* [Task prompt]: Please retype the data in full and exactly; the pictures are not part of the copy.

Dataset content START

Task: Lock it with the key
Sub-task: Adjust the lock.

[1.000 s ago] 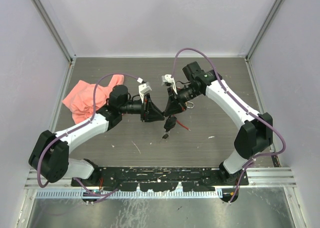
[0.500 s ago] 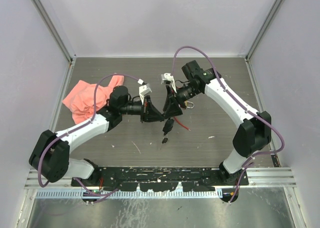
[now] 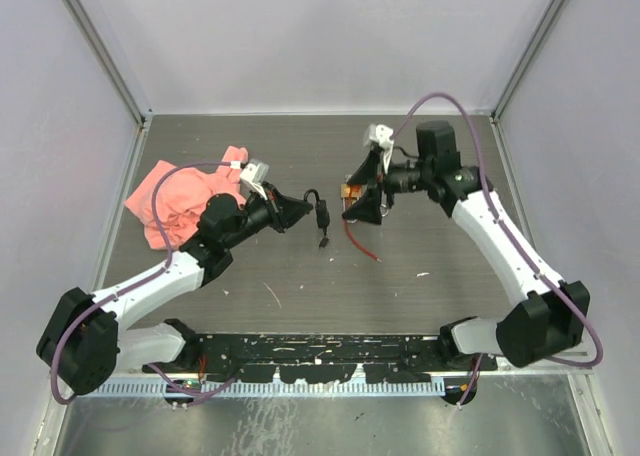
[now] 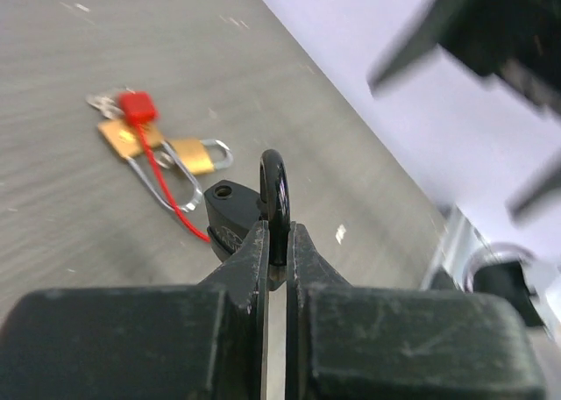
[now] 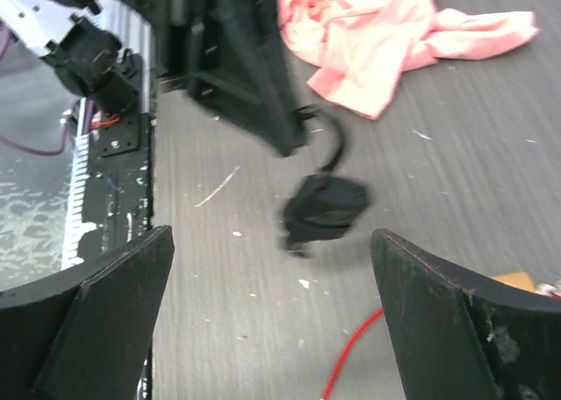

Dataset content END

* [Output]:
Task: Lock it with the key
Sub-task: Adjust the lock.

[1.000 s ago] 
[0.500 s ago] 
[now] 
[now] 
[now] 

This answer has now been given in full.